To do:
Using the listing, copy each whole line that features "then".

Records supplied:
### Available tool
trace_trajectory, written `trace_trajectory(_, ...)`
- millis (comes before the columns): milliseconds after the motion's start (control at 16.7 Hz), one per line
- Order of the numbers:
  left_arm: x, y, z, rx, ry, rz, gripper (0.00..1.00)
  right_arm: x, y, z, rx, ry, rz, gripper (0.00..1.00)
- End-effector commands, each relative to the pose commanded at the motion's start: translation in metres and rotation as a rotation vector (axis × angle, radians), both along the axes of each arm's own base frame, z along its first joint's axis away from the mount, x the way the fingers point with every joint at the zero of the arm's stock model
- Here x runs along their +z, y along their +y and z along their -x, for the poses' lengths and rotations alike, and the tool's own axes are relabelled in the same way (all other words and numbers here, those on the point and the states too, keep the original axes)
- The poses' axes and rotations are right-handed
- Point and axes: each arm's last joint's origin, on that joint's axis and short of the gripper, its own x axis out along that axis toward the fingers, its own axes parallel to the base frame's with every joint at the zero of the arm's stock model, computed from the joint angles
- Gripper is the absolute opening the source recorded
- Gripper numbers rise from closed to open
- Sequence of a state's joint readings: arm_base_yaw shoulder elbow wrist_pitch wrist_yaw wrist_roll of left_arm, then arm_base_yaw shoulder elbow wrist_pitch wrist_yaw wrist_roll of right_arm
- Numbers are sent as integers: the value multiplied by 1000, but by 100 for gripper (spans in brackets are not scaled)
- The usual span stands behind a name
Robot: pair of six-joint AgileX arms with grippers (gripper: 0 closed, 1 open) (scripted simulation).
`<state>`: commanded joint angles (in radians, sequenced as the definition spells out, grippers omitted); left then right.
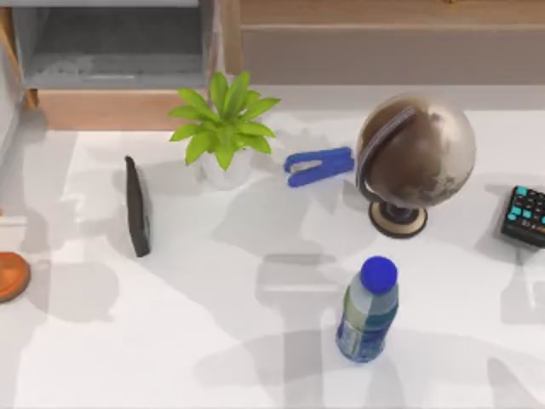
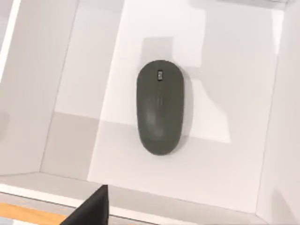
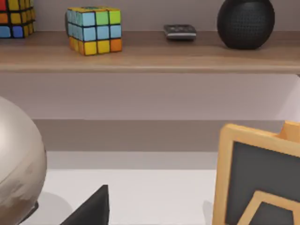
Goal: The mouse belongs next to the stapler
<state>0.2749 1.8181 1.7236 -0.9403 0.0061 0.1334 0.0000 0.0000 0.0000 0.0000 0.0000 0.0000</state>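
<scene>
While the left wrist camera looks down into a pale box-like compartment (image 2: 61, 93), a dark finger (image 2: 91, 211) of the left gripper reaches in at the picture's edge, and I cannot tell if the fingers are apart or together. Beyond this finger, the mouse (image 2: 160, 107) lies flat on the white floor of the compartment. It is dark grey and oval, with a small scroll wheel near one end, and it touches none of the walls. It is the one thing that I see inside this compartment.

For the right arm, a dark finger (image 3: 89, 208) also appears in its wrist view, and I cannot tell the state of this gripper either. Past it there is a wooden shelf (image 3: 150, 56) that carries a colour cube (image 3: 93, 29), a small dark device (image 3: 180, 31) and a round black speaker (image 3: 245, 22). A wooden frame with a dark panel (image 3: 258, 178) stands near this gripper.

From above, the stapler (image 1: 319, 166) lies on the white table (image 1: 213, 341), between a potted plant (image 1: 224, 128) and a globe (image 1: 414, 158), close to both. A bottle with a blue cap (image 1: 368, 311) stands nearer the front. A thin black slab (image 1: 137, 206) stands on its edge at the left, and a dark keypad (image 1: 525, 215) lies at the right edge.
</scene>
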Motion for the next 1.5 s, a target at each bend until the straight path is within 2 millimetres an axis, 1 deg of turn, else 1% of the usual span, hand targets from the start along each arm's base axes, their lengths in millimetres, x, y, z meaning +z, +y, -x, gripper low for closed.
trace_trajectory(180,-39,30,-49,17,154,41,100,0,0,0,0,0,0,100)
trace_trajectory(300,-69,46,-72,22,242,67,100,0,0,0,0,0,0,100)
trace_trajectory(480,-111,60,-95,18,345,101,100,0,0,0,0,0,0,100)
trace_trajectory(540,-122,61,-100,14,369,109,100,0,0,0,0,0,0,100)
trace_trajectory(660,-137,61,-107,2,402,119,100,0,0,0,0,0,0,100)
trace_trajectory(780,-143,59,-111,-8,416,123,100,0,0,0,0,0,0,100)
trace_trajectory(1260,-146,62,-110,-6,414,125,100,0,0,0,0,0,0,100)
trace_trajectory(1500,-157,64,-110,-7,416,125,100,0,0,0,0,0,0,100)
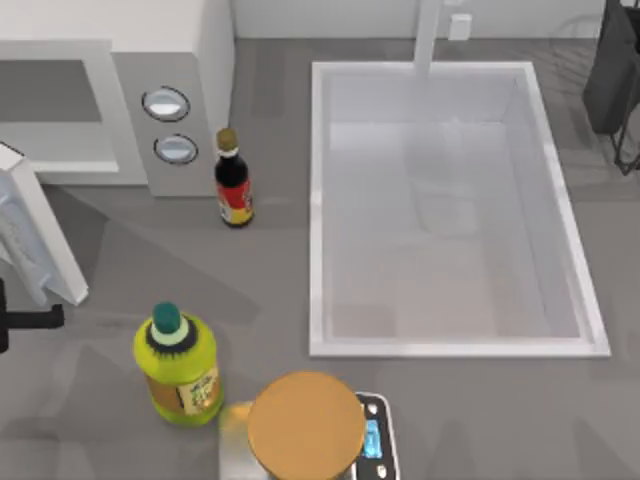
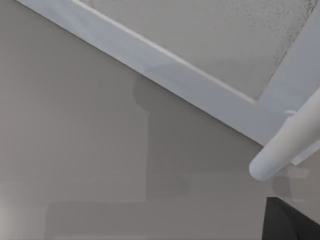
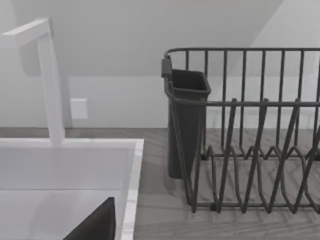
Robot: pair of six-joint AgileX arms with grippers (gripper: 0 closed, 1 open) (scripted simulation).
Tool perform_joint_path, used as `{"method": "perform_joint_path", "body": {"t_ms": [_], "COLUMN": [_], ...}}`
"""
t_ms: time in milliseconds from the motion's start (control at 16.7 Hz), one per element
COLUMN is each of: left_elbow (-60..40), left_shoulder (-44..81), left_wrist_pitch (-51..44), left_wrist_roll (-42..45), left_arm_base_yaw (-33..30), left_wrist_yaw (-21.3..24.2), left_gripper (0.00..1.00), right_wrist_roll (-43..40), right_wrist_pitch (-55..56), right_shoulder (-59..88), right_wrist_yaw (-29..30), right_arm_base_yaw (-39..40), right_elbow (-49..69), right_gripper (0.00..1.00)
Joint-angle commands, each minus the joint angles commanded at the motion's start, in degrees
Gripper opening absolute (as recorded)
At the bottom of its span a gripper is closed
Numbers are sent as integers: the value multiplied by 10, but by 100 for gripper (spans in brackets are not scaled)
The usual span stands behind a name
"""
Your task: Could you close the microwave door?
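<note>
Door open, job not done

Far left, the microwave door (image 1: 35, 235) swings out from the microwave (image 1: 110, 95) — cavity exposed. The left gripper (image 1: 25, 320) sits just beside the door's outer face, its jaws impossible to read. Past the sink (image 1: 320, 200), the right arm (image 1: 615, 75) is parked at the far right — closing still to do.

Left arm (image 1: 25, 320) — at the table's left edge.
</note>
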State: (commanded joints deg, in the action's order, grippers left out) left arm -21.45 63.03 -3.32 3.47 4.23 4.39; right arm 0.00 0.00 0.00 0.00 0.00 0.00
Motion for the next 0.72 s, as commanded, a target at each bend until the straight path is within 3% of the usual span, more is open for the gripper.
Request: {"method": "perform_joint_path", "body": {"t_ms": [480,720], "left_elbow": [-131,-156], "left_shoulder": [234,268], "left_wrist_pitch": [90,108], "left_wrist_roll": [-9,-11], "left_arm_base_yaw": [-17,-21], "left_wrist_yaw": [-10,-13], "left_gripper": [0,0], "right_wrist_roll": [0,0], "right_wrist_pitch": [0,0], "right_shoulder": [0,0], "right_wrist_yaw": [0,0], "right_arm_base_yaw": [0,0], "right_elbow": [0,0], "right_gripper": [100,100]}}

Answer box:
- Sequence of a state's joint readings: arm_base_yaw shoulder elbow wrist_pitch wrist_yaw wrist_roll of left_arm, then arm_base_yaw shoulder elbow wrist_pitch wrist_yaw wrist_roll of right_arm
`<state>`: commanded joint angles (in radians, sequenced as the definition spells out, grippers omitted); left then right.

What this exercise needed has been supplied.